Descente aux enfers
Le Mali prend l’eau de toutes parts. Crise sécuritaire, sociale, politique et maintenant… militaire. Le coup d’Etat perpétré mardi contre le président, Ibrahim Boubacar Keïta, est perçu par certains comme la conclusion logique de l’obstination du gouvernement à ignorer les revendications légitimes de la rue. Une petite foule fêtait l’évènement hier à Bamako. Depuis plusieurs mois, le pays est confronté à un mouvement de contestation large et hétéroclite – réunissant société civile, chefs religieux et hommes politiques – réprimé dans le sang. Au moins quatorze manifestants ont été tués en juillet. Si la grogne est née à la suite de potentielles fraudes lors des élections législatives de mars-avril, les critiques contre le gouvernement ont fusé tous azimuts: corruption, gabegie, incapacité à répondre aux besoins fondamentaux des populations, impuissance de l’Etat vis-à-vis des groupes armés djihadistes, abdication face aux ingérences postcoloniales de la France, etc.

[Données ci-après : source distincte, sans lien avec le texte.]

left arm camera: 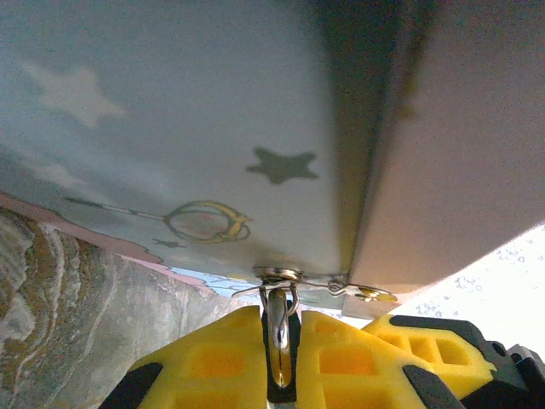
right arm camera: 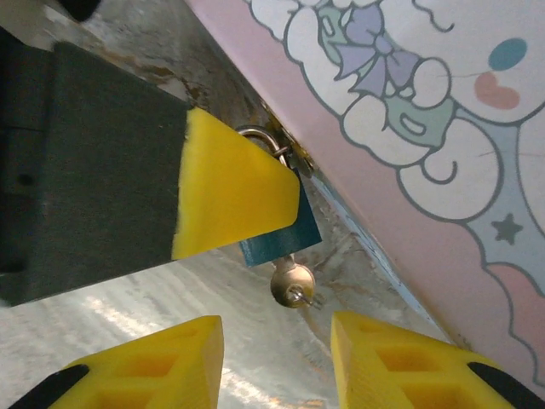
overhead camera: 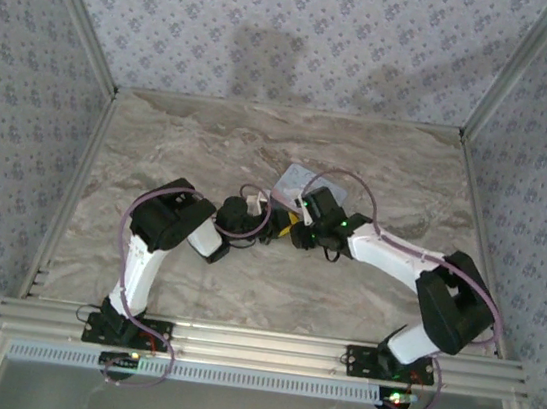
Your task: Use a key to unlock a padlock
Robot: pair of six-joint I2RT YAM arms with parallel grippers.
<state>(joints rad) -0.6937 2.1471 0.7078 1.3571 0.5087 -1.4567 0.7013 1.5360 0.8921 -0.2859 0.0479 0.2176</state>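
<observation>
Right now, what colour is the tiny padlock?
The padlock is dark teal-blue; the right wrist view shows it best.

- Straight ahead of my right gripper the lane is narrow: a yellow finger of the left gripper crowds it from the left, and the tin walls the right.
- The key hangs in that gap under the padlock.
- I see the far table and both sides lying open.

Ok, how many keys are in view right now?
1. The key sits in the bottom of the padlock, which the left gripper holds at the edge of the tin. Others could be hidden behind the tin.
</observation>
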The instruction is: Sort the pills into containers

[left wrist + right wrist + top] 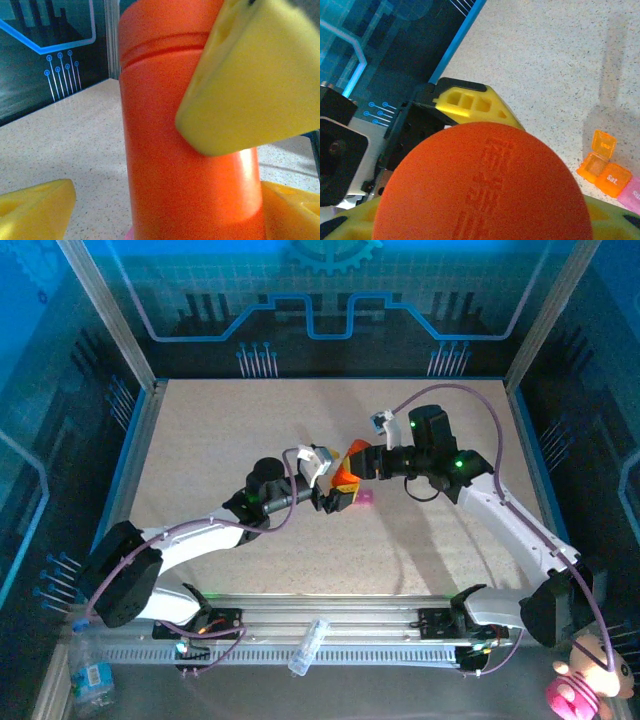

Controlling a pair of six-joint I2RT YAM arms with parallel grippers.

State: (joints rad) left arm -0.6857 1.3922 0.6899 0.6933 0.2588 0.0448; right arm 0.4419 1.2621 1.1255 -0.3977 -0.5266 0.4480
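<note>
- Containers [611, 175]: the strip lies flat on the table [220, 440], just beside the orange bottle [347, 478], on its near-right side. From the top, the pink end peeks out at the bottle's base.
- On my right wrist cam I see two orange compartments, then a pink one. The end orange one has its lid flipped up; the next reads "Sat."
- Orange bottle: upright, mid-table, cap on, both grippers at it.
- Right gripper [358, 460]: pinching the bottle high up, by the cap. One yellow finger [260, 75] lies flat against its side.
- Left gripper [338, 500]: spread, straddling the bottle low down. One finger [35, 210] stands clear of it, with bare table between. On the other side, I can't tell if it touches.
</note>
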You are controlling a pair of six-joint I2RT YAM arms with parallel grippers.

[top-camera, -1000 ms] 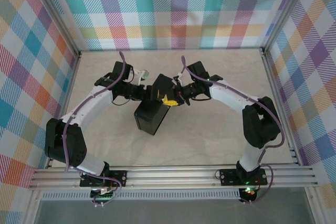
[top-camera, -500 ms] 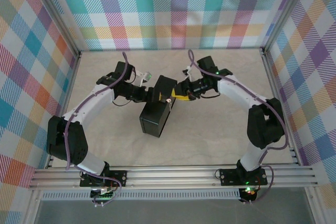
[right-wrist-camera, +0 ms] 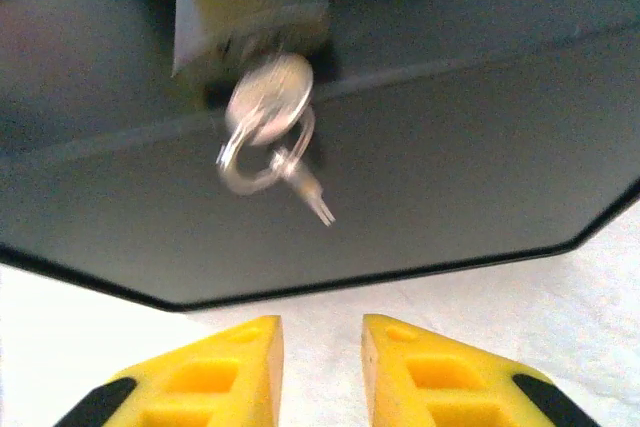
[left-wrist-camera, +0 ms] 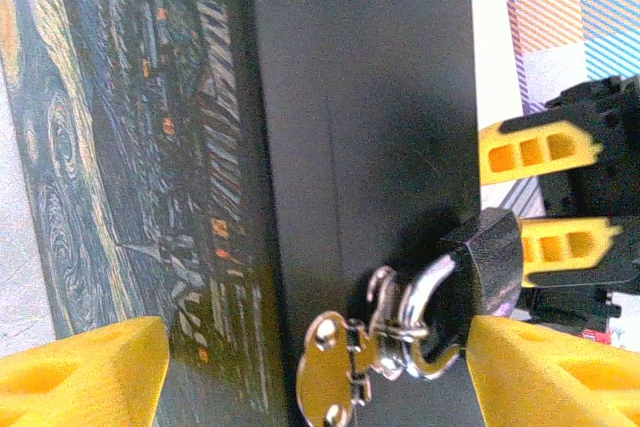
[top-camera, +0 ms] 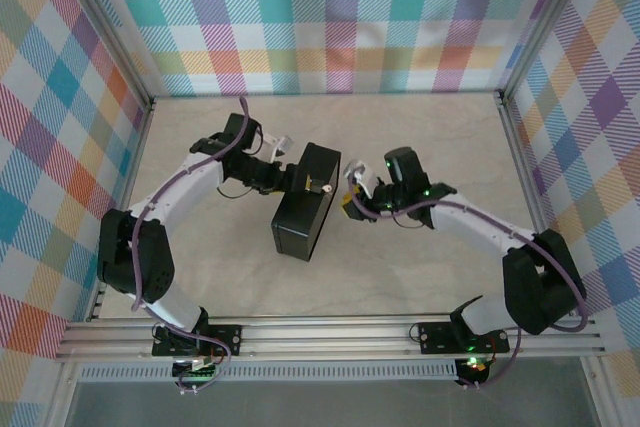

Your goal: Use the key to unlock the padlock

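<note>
Brass padlock (right-wrist-camera: 250, 12) with one key (right-wrist-camera: 268, 112) hangs on the one tin (top-camera: 300, 222) our left gripper (left-wrist-camera: 315, 342) clamps; our right gripper (right-wrist-camera: 320, 332) gapes narrowly, empty.

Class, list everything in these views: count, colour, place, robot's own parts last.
tin box: one, black with starry-night painting, table centre
padlock: one, brass, on the tin box's black side
keys: ringed bunch, silvery, hanging from the padlock
table: one, pale beige, underneath
walls: three, pastel plaid, around the table
left gripper: one, yellow fingers, clamped across the tin box
right gripper: one, yellow fingers, open, empty, facing the keys
</note>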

Cependant, au-delà du caractère inacceptable de tout coup d’Etat, l’armée malienne ne peut guère se présenter aujourd’hui en sauveuse du pays. D’abord parce que, profondément divisée, elle est elle-même gangrenée au plus haut degré par des affaires de corruption et de malversations de toutes sortes. Certains gradés sont mêmes accusés de recevoir des pots-de-vin de groupes terroristes, de participer à des trafics de drogue, d’envoyer les simples troufions à une mort certaine et de commanditer ou de tolérer des exactions contre des civils. Au lieu de sécuriser le pays, le dernier putsch en date, celui de 2012, a au contraire donné l’opportunité aux groupes rebelles et djihadistes de prendre le contrôle de près de la moitié du territoire. C’est ce qui a permis à l’armée française de justifier son intervention, qui a pris racine depuis lors avec l’opération Barkhane.

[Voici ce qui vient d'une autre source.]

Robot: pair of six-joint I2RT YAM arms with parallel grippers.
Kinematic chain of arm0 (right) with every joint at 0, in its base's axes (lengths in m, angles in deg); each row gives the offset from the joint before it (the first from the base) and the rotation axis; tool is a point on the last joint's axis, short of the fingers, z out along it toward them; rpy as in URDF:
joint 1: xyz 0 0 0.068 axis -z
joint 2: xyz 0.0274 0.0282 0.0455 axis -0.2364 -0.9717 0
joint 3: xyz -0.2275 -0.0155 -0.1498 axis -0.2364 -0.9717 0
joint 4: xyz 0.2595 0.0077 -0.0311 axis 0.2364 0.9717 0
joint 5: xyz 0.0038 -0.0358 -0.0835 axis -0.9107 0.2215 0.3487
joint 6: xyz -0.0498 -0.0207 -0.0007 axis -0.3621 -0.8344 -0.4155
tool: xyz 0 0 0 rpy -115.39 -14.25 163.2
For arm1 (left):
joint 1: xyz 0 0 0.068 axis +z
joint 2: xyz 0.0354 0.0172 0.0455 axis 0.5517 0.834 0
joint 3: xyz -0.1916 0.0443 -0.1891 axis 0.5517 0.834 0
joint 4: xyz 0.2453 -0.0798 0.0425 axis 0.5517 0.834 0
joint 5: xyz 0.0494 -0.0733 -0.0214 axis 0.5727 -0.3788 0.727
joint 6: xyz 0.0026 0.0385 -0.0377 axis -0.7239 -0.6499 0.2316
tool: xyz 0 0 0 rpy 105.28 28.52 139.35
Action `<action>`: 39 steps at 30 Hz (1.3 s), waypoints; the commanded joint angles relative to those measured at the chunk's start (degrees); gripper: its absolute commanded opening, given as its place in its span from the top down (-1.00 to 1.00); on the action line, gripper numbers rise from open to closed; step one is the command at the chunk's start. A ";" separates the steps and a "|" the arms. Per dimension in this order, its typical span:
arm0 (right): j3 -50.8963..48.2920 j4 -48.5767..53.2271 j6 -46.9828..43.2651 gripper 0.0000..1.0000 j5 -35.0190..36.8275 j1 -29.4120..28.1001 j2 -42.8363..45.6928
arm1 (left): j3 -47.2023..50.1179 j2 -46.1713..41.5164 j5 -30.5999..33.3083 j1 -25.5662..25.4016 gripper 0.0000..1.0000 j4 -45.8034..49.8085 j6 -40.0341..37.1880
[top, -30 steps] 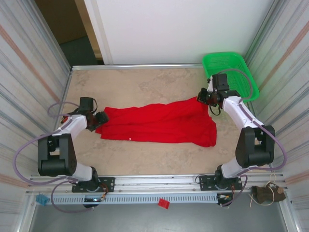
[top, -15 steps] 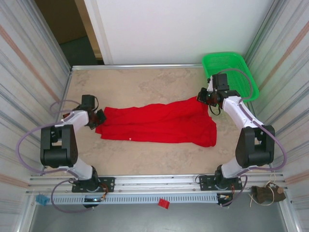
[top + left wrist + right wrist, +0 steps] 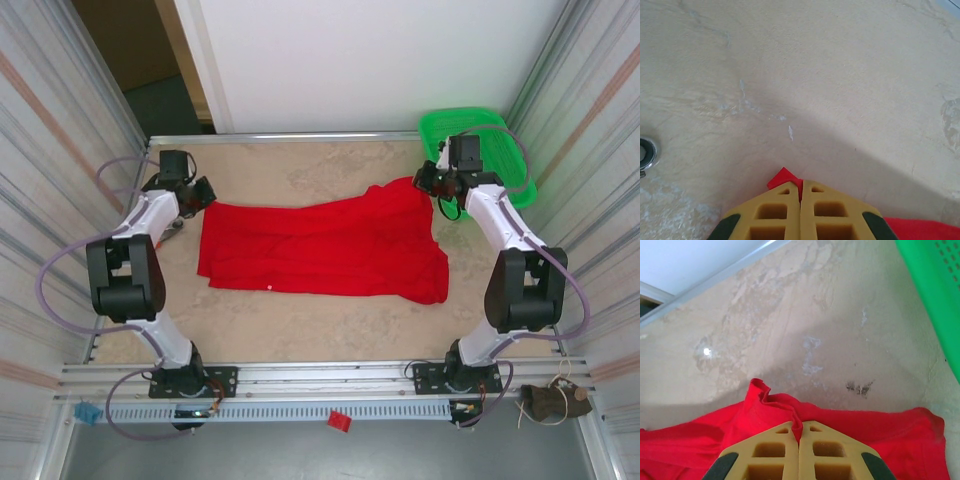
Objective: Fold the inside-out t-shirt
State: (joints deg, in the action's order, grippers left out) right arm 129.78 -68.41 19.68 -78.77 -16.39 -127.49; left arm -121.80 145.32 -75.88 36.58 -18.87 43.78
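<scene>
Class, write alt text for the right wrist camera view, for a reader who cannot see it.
The right gripper, tan fingers shut, pinches a raised fold of the red t-shirt, which spreads across the frame's bottom. Beyond lies beige table, with the edge of a green basket at upper right.

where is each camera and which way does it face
Top external: above, behind the bases, looking down on the table, t-shirt and basket; both arms show.
Left wrist: on the left arm, facing the table past the left gripper, shut on a t-shirt corner.
Right wrist: facing the back rail past the right gripper, shut on the t-shirt.
All share the t-shirt.
</scene>
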 commanded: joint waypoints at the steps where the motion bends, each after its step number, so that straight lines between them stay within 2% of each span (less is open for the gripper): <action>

La descente aux enfers du Mali, pays donné en exemple à bien des égards jusqu’aux années 2000, est clairement liée à une guerre particulièrement inefficace et inique contre les groupes armés implantés dans le Sahel. La rhétorique de la lutte contre le terrorisme ne prend pas en compte les raisons profondes du mécontentement des populations laquelle alimente ces mouvements armés et dégénère en conflits communautaires: le délaissement de régions entières de la part de l’Etat, l’absence de perspectives pour les citoyens, le favoritisme communautaire des institutions, les détournements des fonds publics, etc. Les racines véritables du djihadisme ne se trouvent ni dans l’islam ni dans la déstabilisation de la Libye, qui a permis l’afflux d’armes au Mali, mais dans l’injustice, le pillage d’Etat et l’abandon. En adoptant une réponse exclusivement guerrière à la question rebelle et terroriste, l’Etat malien – aiguillonné en ce sens par le gouvernement français –, a creusé sa propre tombe.